Eugene rushed outside.

“Blaise, go get him!” Miriam shrieked. “Where does he think he’s going?”

At once Blaise, followed by old, stumbling Sisyphus, went down the lane after Eugene. When they brought him back, it startled Miriam to see that the “little master” of the house, whom she had sent them to protect, was taller than either of them.

The discovery embarrassed her and she vented her irritation in a scolding.

“Do you want to get shot out there, foolish boy? Haven’t we had trouble enough?”

“We sure has.” Sisyphus sighed. “Trouble enough in this family. You listen to your mother now, hear?”

“I’ll just sneak to the road to see what’s happening,” Ferdinand said. “I know how to be careful. You all stay here.”

Rosa and Emma sat clasping the arms of their
chairs as if these objects could shield them, while the servants, frozen into silence, stood against the walls. And to Miriam came that old sensation which had first beset her in this house, an awareness of its total isolation among its lonely fields. Helpless they were, not only before marauders from outside, but so helpless before these people who cowered at the wall, who could turn at whim and will .… So they waited.

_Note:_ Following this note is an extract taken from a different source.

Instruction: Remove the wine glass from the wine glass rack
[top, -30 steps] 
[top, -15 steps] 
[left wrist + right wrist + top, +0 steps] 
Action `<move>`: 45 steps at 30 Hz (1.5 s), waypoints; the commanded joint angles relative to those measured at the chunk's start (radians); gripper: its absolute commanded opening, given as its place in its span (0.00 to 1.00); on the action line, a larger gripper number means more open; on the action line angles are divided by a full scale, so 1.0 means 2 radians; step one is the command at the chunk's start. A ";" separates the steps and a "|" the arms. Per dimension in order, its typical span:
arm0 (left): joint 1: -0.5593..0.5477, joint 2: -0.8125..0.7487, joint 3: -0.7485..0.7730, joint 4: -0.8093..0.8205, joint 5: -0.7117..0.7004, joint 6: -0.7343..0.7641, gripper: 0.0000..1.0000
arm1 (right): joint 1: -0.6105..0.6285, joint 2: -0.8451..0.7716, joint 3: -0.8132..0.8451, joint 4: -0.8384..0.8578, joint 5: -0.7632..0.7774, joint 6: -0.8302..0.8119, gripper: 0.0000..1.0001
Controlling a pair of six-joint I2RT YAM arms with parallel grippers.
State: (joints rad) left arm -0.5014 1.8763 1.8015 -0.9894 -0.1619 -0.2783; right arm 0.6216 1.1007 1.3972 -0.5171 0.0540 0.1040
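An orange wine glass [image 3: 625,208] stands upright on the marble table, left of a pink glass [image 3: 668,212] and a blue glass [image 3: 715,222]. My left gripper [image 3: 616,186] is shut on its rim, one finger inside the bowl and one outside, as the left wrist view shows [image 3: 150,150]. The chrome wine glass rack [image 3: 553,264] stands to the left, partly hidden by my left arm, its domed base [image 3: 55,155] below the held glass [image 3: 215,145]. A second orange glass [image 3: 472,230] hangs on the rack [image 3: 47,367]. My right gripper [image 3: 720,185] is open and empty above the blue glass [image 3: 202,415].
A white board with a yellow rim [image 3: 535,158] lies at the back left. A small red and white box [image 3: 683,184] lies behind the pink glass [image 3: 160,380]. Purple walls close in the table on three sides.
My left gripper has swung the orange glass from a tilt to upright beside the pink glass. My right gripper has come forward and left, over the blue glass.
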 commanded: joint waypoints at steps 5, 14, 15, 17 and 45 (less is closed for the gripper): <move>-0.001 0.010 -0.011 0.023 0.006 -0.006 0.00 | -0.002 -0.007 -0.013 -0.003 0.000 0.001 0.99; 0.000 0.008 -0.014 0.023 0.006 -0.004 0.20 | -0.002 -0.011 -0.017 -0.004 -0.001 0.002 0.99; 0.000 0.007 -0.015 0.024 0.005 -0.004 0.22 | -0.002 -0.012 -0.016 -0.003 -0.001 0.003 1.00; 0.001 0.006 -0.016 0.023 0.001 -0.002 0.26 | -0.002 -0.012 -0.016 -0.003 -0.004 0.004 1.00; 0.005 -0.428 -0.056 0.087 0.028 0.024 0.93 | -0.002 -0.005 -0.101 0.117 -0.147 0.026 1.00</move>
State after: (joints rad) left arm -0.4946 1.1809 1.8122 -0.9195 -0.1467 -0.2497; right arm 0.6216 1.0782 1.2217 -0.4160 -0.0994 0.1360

Presently the familiar dust puffs came floating in a golden haze above the trees. Hooves pounded and wheels rumbled, coming nearer. Ferdinand, skirting the lane behind concealing shrubbery, went down to the road and, returning a few minutes later, reported that the Union army was fleeing. Its great hooped canvas supply wagons, each drawn by four horses, were tearing down the road.

“What did I tell you? They’re in full retreat! Tossing their stuff away into the ditch, they’re in such a rush! Scattering canteens and overcoats, even rifles and small arms. I’d’ve picked up some, but then I thought I’d better not. You know what this means? Our own men can’t be far behind. Oh, I knew they’d be coming back!”

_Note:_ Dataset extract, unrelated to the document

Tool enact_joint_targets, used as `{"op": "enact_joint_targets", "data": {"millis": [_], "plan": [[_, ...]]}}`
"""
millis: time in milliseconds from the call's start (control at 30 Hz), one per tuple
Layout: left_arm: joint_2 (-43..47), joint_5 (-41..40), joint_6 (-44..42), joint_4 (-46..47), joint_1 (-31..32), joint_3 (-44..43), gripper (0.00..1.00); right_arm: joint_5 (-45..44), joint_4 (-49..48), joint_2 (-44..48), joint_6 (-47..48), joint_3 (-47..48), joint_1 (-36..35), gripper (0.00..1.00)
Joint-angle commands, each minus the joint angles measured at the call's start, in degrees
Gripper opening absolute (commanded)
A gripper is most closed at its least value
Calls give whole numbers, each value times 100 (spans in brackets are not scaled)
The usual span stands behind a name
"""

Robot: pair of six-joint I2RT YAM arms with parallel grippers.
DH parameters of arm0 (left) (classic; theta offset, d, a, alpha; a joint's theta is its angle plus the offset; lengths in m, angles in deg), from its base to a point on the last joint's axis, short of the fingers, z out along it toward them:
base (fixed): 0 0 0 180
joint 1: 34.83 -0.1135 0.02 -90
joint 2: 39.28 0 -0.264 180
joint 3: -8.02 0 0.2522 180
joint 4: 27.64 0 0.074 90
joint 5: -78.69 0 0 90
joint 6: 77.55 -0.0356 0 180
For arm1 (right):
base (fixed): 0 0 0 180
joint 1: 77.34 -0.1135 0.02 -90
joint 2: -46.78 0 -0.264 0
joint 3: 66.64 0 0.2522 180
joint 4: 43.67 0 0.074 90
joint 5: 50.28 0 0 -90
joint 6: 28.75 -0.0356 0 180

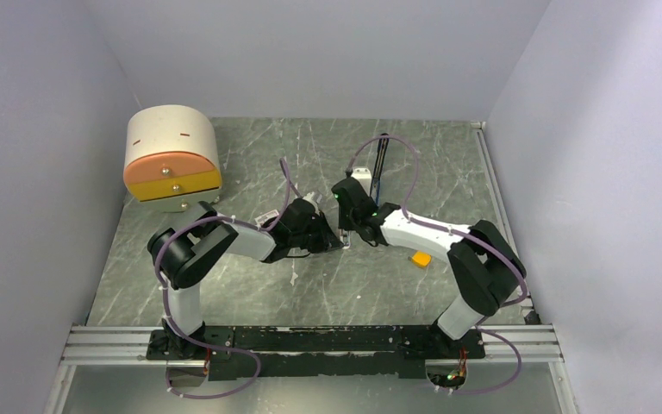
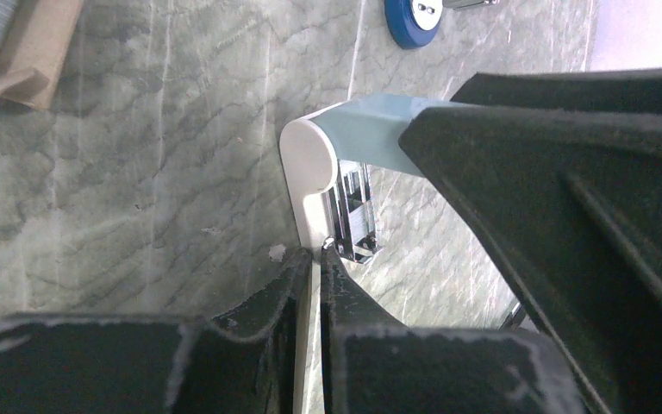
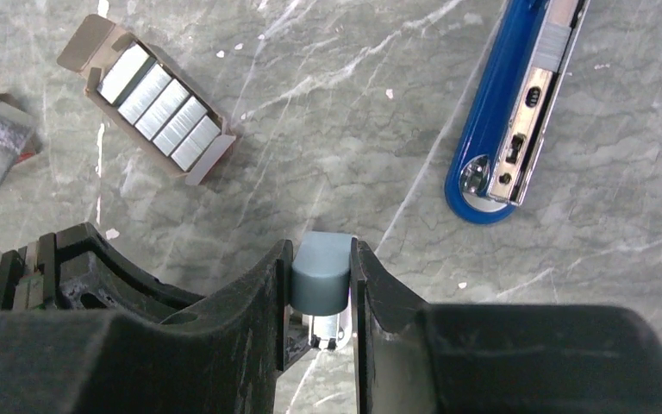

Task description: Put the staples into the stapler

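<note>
The staples (image 3: 162, 105) are sitting in their open cardboard box (image 3: 82, 53), off to the left on the table (image 3: 327, 129). My left pincer (image 2: 317, 259) is pinched nearly shut on the thin white edge of the pale-blue piece (image 2: 371, 129). My right pincer (image 3: 321, 254) is part open, clamping that same piece. The blue stapler (image 3: 504, 112) lies opened further right, clear of both.

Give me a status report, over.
Left end effector, right end effector: both shut on pale-blue piece. Stapler lying open, staples boxed. Nothing blocking stapler.
</note>
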Motion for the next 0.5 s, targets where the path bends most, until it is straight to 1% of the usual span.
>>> {"op": "enact_joint_targets", "data": {"millis": [0, 300, 467], "plan": [[-544, -675, -190, -667, 89, 16, 12, 374, 499, 83, -417, -285, -282, 15], [-616, -683, -181, -669, 85, 8, 11, -45, 580, 196, -650, -523, -478, 14], [-587, -698, -181, -656, 89, 30, 11, -105, 641, 179, -760, -589, -549, 14]]}}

“Then we’d better hide the mules we saved from the Federals. Go tell Simeon,” Miriam instructed Eugene.

“What?” Rosa said. “Hide the mules from our own people?”

“Yes, of course,” Miriam answered somewhat shortly.

They came. With the rebel whoop and so much dust upon them that the black braid curlicued on their chests was as gray as the cloth and with their bare, bleeding feet, they came pouring through the gate.

An officer rode at the head of the detachment. At the foot of the verandah he dismounted and took off his cap to Ferdinand.

“Such gentlemen!” breathed Emma into Miriam’s ear. “God bless them, our southern gentlemen!”

Ferdinand rejoiced. His jubilation bubbled out of his throat.

“Can you give us any news? We’ve been starved for it all these months. God bless you,” he said, echoing Emma, “but I knew, I knew we’d be seeing you soon again!”

“Well, we routed them. Been fighting since yesterday morning about twelve miles east of here. Had no rations, either. The men are starved. Thirsty, too. The worse thing’s their bleeding feet. We’ve no boots,” the lieutenant said grimly.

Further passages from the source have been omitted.